**Task objective**
Pictures must not appear in the copy. Restate exactly the lines below from the one with "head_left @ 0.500" through the one with "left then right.", inclusive.

**Data excerpts**
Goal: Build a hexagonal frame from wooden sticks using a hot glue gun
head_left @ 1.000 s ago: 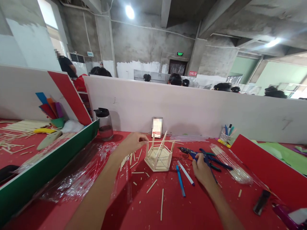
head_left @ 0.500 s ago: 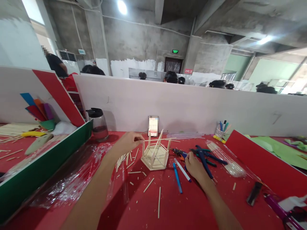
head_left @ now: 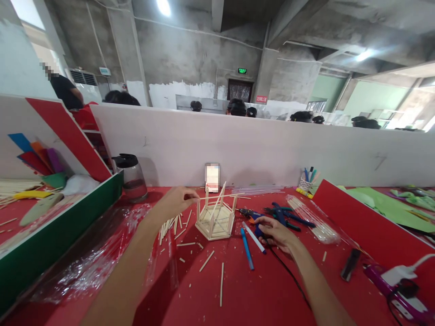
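At the rear left of the hexagonal stick frame (head_left: pixel 215 224), my left hand (head_left: pixel 180 199) pinches the end of a thin wooden stick (head_left: pixel 217 196). That stick lies across the tops of the frame's upright posts, and another stick leans inside. Right of the frame, my right hand (head_left: pixel 277 233) is closed round the blue handle of a glue gun (head_left: pixel 253 215). Its nozzle points left toward the frame, and a black cord (head_left: pixel 288 265) trails toward me. A light blue marker (head_left: pixel 247 249) and a white marker (head_left: pixel 254 237) lie between frame and hand.
Blue-handled pliers (head_left: pixel 288 215) and a bag of sticks (head_left: pixel 314 222) lie at right. Cut sticks (head_left: pixel 168 228) and plastic wrap (head_left: pixel 102 244) lie at left. A phone (head_left: pixel 212 177) leans on the back partition near a glass jug (head_left: pixel 133 179). A purple power strip (head_left: pixel 390 290) sits front right.
My right hand has shifted its grip on the glue gun, bringing the handle and cord into view. My left hand still holds the stick end. The whole view has shifted slightly.
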Motion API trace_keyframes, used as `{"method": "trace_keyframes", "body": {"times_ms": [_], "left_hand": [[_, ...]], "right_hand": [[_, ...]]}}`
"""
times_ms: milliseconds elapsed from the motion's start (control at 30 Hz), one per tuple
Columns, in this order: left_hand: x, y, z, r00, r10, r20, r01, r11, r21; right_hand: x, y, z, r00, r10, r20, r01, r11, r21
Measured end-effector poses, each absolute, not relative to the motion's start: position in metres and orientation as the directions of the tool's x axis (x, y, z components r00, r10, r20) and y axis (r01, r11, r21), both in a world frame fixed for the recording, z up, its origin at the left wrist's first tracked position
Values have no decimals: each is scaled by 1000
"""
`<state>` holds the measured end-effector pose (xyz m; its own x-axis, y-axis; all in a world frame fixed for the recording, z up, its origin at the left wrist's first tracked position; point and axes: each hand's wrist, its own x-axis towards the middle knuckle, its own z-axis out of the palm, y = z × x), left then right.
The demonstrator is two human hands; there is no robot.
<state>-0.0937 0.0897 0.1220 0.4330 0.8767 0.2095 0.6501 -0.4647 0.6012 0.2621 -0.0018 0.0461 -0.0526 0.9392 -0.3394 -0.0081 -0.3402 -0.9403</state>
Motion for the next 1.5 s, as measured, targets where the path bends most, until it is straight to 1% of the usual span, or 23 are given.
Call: {"method": "trace_keyframes", "body": {"times_ms": [67,167,200,267,333,400,433,500,567,700,833,967,1067,1200,1233,1300,1400,1500], "left_hand": [[-93,88,125,430,880,203,656,-459,599],[-93,87,127,433,877,207,663,-466,586],[-93,87,127,437,874,212,664,-473,579],[-93,87,127,443,871,211,669,-478,569],[-93,88,126,439,875,204,673,-470,571],[-94,89,124,439,875,205,669,-471,575],[-94,90,123,444,870,212,664,-479,575],[-95,92,120,457,860,228,650,-498,574],[-96,94,118,461,855,237,644,-506,574],[-97,94,118,457,857,239,644,-504,575],[-96,91,122,447,864,229,659,-492,570],[-95,89,123,448,865,225,653,-489,579],[-95,89,123,450,866,221,656,-488,576],[-95,90,123,452,865,218,665,-490,563],[-96,90,122,456,862,221,662,-495,563],[-96,91,121,465,855,229,657,-507,558],[-97,92,120,465,854,232,670,-511,538],[-97,92,119,459,858,230,675,-505,538]], "right_hand": [[258,1,45,-29,946,-322,-1,-322,-947],[250,8,41,70,965,-251,62,-255,-965],[249,10,39,108,972,-209,110,-221,-969],[248,16,34,150,983,-104,277,-143,-950],[250,20,29,134,991,22,505,-48,-862],[251,21,26,74,990,120,696,35,-717],[252,21,26,44,988,146,758,62,-649],[251,19,26,6,988,155,828,82,-554],[250,17,28,0,991,134,862,68,-503],[248,14,33,11,994,110,895,39,-445],[246,12,39,6,994,111,922,37,-386],[245,8,44,51,992,120,944,-8,-331],[245,6,48,71,986,152,946,-18,-325],[232,2,56,-1,972,235,931,86,-354],[226,0,59,-25,974,223,930,105,-352],[210,-6,63,-68,987,143,941,110,-319],[186,-16,65,-126,992,25,970,128,-208],[172,-24,61,-176,984,-37,977,170,-128]]}}
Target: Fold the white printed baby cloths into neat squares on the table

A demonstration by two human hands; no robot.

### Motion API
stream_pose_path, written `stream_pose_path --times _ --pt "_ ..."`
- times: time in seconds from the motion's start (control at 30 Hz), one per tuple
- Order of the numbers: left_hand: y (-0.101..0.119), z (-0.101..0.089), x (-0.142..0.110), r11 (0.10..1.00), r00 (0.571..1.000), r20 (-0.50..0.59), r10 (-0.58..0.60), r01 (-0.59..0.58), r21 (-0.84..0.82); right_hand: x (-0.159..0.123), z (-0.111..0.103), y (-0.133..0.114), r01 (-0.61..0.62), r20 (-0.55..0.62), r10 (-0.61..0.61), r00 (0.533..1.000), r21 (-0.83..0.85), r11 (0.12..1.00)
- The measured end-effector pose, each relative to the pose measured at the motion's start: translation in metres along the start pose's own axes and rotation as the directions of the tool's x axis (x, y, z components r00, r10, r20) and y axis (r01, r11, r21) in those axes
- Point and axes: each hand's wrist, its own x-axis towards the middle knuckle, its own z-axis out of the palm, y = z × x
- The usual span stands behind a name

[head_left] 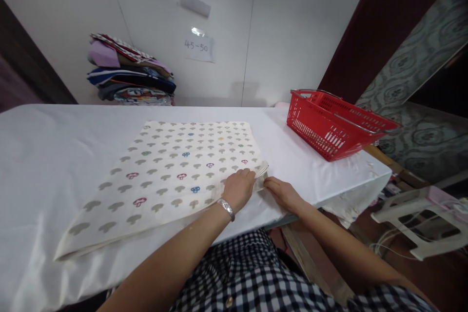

**Written solution**
head_left @ 0.500 s ago: 
head_left @ now: 
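At the rear left of the hexagonal stick frame (head_left: pixel 215 224), my left hand (head_left: pixel 180 199) pinches the end of a thin wooden stick (head_left: pixel 217 196). That stick lies across the tops of the frame's upright posts, and another stick leans inside. Right of the frame, my right hand (head_left: pixel 277 233) is closed round the blue handle of a glue gun (head_left: pixel 253 215). Its nozzle points left toward the frame, and a black cord (head_left: pixel 288 265) trails toward me. A light blue marker (head_left: pixel 247 249) and a white marker (head_left: pixel 254 237) lie between frame and hand.
Blue-handled pliers (head_left: pixel 288 215) and a bag of sticks (head_left: pixel 314 222) lie at right. Cut sticks (head_left: pixel 168 228) and plastic wrap (head_left: pixel 102 244) lie at left. A phone (head_left: pixel 212 177) leans on the back partition near a glass jug (head_left: pixel 133 179). A purple power strip (head_left: pixel 390 290) sits front right.
My right hand has shifted its grip on the glue gun, bringing the handle and cord into view. My left hand still holds the stick end. The whole view has shifted slightly.
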Motion API trace_keyframes, used as `{"method": "trace_keyframes", "body": {"times_ms": [_], "left_hand": [[_, ...]], "right_hand": [[_, ...]]}}`
"""
times_ms: milliseconds elapsed from the motion's start (control at 30 Hz), one per tuple
Columns, in this order: left_hand: x, y, z, r00, r10, r20, r01, r11, r21; right_hand: x, y, z, r00, r10, r20, r01, r11, r21
Measured end-effector poses, each absolute, not relative to the motion's start: position in metres and orientation as the directions of the tool's x axis (x, y, z components r00, r10, r20) and y axis (r01, r11, r21), both in a world frame fixed for the recording, z up, its origin at the left wrist's first tracked position
Values have no decimals: each is scaled by 1000
"""
`<state>` holds the measured end-effector pose (xyz m; its own x-axis, y-axis; all in a world frame fixed for the recording, z up, its origin at the left wrist's first tracked position; point and axes: each hand's wrist, its own x-axis towards the middle knuckle, its own z-axis out of the palm, y = z × x), left then right.

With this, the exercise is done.